When Nigel Farage became leader of UKIP in September 2006, few in mainstream British politics considered EU withdrawal to be politically ‘thinkable’. Yet, within a decade, Brexit happened. Farage was one of many ‘bad boys of Brexit’ who campaigned for a referendum; a decisive player that secured the outcome.

Whatever his fiercest critics might think, Farage is sufficiently significant to deserve a serious, full-length biography, and Michael Crick is its ideal author; an unwelcome intruder for those who want to evade critical scrutiny while exercising political influence. Packed with controversial personal and political episodes, few readers will change their minds about Farage, yet even the most dedicated ‘Leavers’ may find their idol revealed as more flawed than they had originally supposed.

A rule breaker

Having denounced work in the EU as a ticket to board a ‘gravy train’, Farage embarked on a long career as a Member of the European Parliament (1999-2020). While he slurped happily on the ‘gravy’, Farage restricted his parliamentary contributions to sporadic speeches often attacking fellow colleagues, which europhobic press back in Britain would then readily equate with “standing up for British interests”. Aside from this public image, Crick illuminates the more serious charges levelled against Farage such as breaching rules related to financial support for parties within the EU.

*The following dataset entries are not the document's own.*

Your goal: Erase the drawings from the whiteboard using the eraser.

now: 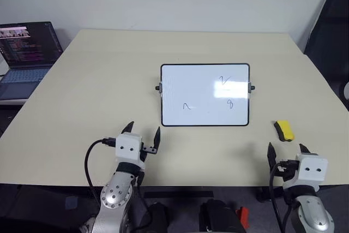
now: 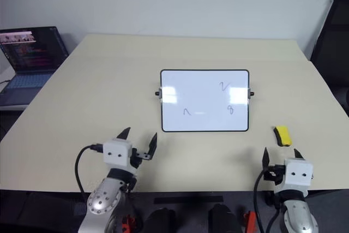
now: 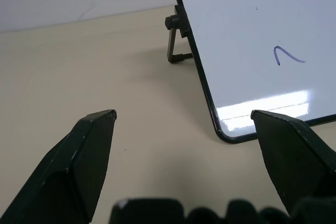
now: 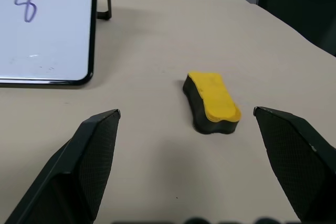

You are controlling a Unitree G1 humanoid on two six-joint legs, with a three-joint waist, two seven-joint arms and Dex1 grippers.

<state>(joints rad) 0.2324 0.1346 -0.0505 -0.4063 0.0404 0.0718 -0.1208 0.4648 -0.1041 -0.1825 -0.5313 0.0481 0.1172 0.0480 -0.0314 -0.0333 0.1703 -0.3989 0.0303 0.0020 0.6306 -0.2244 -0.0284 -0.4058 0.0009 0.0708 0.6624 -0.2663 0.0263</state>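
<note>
Both the left gripper (image 1: 143,136) and right gripper (image 1: 286,154) hover released and empty, the eraser (image 1: 283,130) unpicked on the table (image 1: 98,80), the drawings (image 1: 224,81) all remaining on the whiteboard (image 1: 205,112).

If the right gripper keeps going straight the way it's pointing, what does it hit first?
Most likely the eraser: it lies on the table just ahead of the open right gripper, roughly between its fingers' line.

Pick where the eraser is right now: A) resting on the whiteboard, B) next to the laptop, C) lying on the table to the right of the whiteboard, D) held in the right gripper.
C: the eraser lies on the table, apart from the whiteboard on its right side, ahead of the open, empty right gripper.
</note>
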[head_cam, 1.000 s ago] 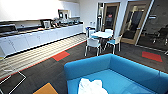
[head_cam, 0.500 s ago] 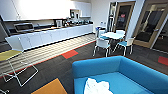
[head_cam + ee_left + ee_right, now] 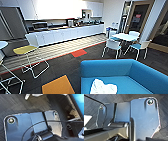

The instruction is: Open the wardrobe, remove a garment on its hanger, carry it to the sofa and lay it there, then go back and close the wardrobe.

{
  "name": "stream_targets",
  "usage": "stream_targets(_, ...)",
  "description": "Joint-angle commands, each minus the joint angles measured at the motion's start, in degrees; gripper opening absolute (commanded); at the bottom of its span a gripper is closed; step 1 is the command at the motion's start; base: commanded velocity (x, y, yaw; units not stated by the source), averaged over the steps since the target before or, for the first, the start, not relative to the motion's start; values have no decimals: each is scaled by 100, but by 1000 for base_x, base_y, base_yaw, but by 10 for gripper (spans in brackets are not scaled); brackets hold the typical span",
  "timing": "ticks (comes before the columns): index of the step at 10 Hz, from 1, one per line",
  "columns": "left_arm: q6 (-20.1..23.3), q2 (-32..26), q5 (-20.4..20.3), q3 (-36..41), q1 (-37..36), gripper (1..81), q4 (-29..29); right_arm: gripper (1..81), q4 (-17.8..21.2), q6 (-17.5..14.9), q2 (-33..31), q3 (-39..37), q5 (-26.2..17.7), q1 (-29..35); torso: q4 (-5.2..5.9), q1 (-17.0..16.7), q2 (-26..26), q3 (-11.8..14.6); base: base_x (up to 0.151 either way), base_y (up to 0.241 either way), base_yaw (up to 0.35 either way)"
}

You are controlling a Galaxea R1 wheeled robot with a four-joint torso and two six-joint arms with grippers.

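The bright blue sofa (image 3: 107,68) sits at the lower right of the head view, its curved backrest facing the room. The white garment (image 3: 102,87) lies crumpled on the sofa's seat, and I cannot make out a hanger in it. A strip of the sofa's blue edge (image 3: 80,101) appears in the left wrist view above dark carpet. Both wrist views look down at dark carpet past the robot's own plates.
A yellow-seated wire stool (image 3: 25,50) stands at the left. A white table (image 3: 125,37) with white-and-teal chairs (image 3: 112,46) stands behind the sofa. The white kitchen counter (image 3: 70,33) runs along the far wall. Orange (image 3: 58,86) and red (image 3: 78,53) carpet tiles mark the floor.
The whole head view has swung left, so the sofa, table and chairs have slid rightward in the picture and the yellow stool has come into it. The garment still lies on the sofa.
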Motion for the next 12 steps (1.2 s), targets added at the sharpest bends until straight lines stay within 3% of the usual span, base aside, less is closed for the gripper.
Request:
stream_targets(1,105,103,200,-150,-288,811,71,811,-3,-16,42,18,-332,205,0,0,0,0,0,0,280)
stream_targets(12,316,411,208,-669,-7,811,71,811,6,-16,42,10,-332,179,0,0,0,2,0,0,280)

Crick’s investigation of Farage’s schooldays reflects this ‘pick and choose’ attitude to formal rules and a reputation as a rule-breaker from a young age. Although Farage went on to make plenty of money through his association with London’s Metal Exchange in the City of London, politics was a promising alternative avenue to the fame he sought more than fortune. He had joined the Conservative Party just before Thatcher’s first election victory in 1979, and later signed up to the eurosceptic Anti-Federalist League in the 1990s as the UK hurdled toward EU alignment under the 1991 Maastricht Treaty.

In terms of the public profile he always craved, Farage owes everything to Maastricht and the creation of the EU. Crick’s account demonstrates that Farage’s euroscepticism was another product of his childhood, so deeply ingrained that no factual evidence could ever shift it. Brought up in Kent, close to legendary scenes of British prowess like the Biggin Hill airfield, the young Farage readily absorbed the commonplace myths which continue to persuade people that the plucky English underdog took on and beat the whole world single-handedly between 1939 and 1945.

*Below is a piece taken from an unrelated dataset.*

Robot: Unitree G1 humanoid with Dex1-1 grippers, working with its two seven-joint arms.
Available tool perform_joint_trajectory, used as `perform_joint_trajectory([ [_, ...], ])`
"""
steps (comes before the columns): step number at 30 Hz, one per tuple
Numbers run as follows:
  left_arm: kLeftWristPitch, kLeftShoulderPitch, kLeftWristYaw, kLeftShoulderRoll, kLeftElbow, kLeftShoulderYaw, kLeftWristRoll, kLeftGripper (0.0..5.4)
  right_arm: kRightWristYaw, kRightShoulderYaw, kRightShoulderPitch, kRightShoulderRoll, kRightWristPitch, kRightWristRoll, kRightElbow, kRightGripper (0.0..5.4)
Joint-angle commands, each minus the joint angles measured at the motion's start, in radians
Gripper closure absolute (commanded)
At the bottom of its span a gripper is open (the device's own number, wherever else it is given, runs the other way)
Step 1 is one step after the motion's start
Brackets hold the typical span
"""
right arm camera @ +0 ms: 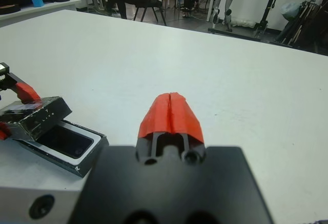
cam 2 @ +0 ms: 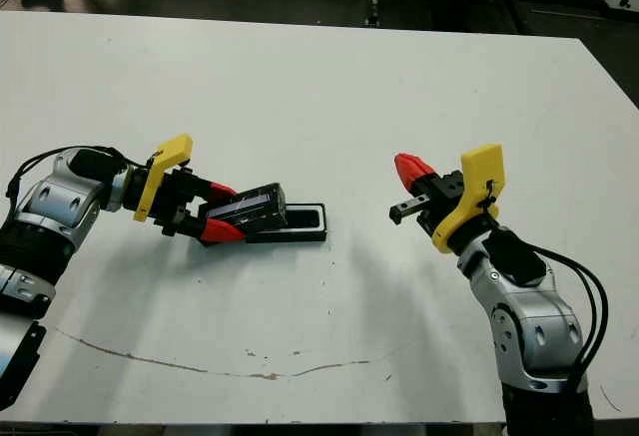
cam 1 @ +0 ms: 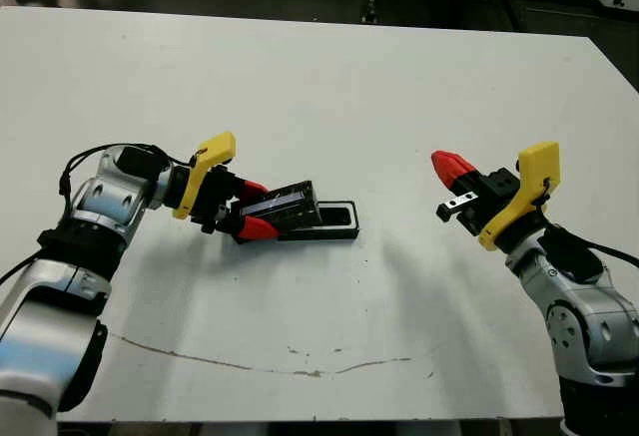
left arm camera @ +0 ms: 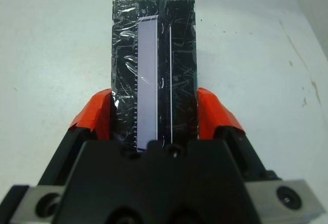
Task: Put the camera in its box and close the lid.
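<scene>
Nearest me on the counter, beside the box, my left gripper has its fingers clamped on the lid, held tilted over the box's near end. Inside looks dark; I cannot tell the camera apart. Closing is in hand: next, level and lower. Well beyond the box, my right gripper hangs, fingers together.

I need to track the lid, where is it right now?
The lid is on the robot's left side of the table, gripped by the left gripper and tilted, one end over the box.
</scene>
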Motion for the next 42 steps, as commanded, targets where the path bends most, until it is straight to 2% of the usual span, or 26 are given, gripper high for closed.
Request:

As Crick notes, another unwitting servant of Farage’s ambitions was New Labour, whose adoption of proportional representation (PR) for European parliamentary elections produced impressive results for UKIP which made it look like an existential electoral threat to Labour and (particularly to) the Conservatives. By promising a referendum in 2013, David Cameron lent credibility to UKIP rather than stamping it out as he had hoped. Yet outside of UKIP Crick suggests that Farage’s real ambition was to host a television programme. Through his brief spell as leader of the ‘Brexit Party’, which helped hand the Conservatives a substantial victory in the 2019 general election, Farage arrived at his favoured destination courtesy of GB News.

A great political communicator?

Summing up his subject, Michael Crick writes that ‘egotism, arrogance, dishonesty, hypocrisy, all are attributes which Nigel Farage has in abundance’. This collides with what his supporters saw him as: a crusader against corruption in the EU and a ‘breath of fresh air’ to other politicians in the UK and EU. Instead, Crick’s character assessment implies that, at best, Farage was offering a more charismatic brand of the same kind of corruption which brought Britain’s political class into contempt thanks to the 2009 expenses scandal.

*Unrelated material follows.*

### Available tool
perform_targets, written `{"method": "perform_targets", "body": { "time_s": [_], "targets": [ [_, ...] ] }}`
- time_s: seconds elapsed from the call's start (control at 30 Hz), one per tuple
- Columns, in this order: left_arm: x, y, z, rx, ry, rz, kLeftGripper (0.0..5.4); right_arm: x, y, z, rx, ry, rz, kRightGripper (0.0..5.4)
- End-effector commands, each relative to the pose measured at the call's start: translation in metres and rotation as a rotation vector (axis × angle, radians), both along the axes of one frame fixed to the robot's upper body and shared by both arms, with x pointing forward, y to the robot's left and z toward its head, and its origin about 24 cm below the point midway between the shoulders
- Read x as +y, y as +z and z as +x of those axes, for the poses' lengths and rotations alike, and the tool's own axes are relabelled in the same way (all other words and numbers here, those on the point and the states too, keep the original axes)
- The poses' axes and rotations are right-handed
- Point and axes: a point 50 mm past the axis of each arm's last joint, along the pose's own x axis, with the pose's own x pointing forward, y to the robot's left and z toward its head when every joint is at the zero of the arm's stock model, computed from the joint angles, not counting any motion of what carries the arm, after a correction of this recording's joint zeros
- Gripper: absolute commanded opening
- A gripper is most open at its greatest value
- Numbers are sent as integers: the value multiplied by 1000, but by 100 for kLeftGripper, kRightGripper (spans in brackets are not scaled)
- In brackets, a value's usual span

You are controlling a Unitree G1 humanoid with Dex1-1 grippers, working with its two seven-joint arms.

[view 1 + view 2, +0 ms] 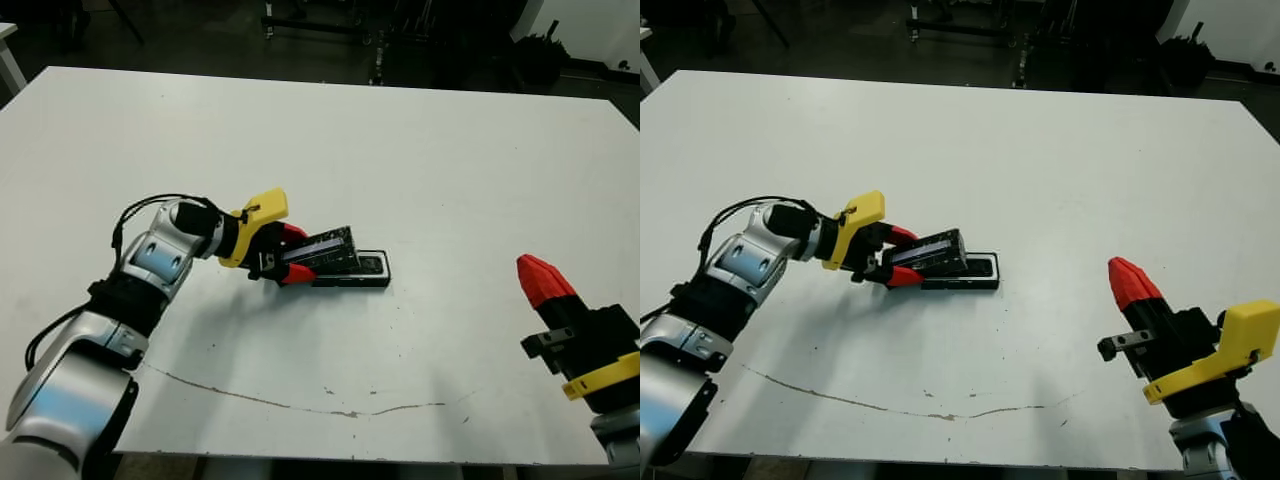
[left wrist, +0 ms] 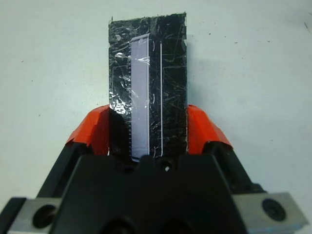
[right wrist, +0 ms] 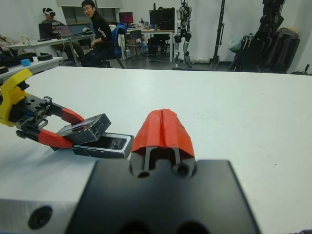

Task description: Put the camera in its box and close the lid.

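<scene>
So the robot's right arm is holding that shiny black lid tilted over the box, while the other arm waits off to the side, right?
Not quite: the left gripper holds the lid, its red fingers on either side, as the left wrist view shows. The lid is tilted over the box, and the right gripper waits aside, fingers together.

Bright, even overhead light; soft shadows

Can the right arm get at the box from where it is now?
Probably yes: bare table lies between the right gripper and the box, though the left gripper holds the lid tilted over its far end.
</scene>
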Motion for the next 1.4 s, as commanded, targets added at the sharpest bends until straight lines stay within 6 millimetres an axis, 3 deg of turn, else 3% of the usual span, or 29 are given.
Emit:
{"method": "perform_targets", "body": {
  "time_s": [0.03,0.37,0.77,1.4],
  "targets": [
    [-14,-26,-11,76,-51,50,313,-1,1,-1,-4,-10,-6,0],
    [-27,-32,-14,104,-68,41,313,-2,0,-2,-8,-8,-3,0],
    [-56,-36,-19,93,-135,-22,309,-3,1,-3,-6,-15,-11,0],
    [-64,-46,-21,64,-168,28,309,-2,0,-4,0,-17,6,0]
  ]
}}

According to Crick, Farage ‘will go down as one of the great political communicators of our age, a man with a rare instinctive feel for public opinion’. Yet, after reading this meticulously researched biography, it is difficult to accept that the epithet ‘great’ could fairly be attached to any aspect of the career and personality of Nigel Farage. In a liberal democracy a ‘great’ communicator, surely, is someone who can make complex political debates comprehensible to individuals so that they cast their votes with a sense of responsibility. Farage, like Donald Trump and Boris Johnson, instead had the unhappy knack of persuading too many citizens that they can vote frivolously without incurring any subsequent penalty.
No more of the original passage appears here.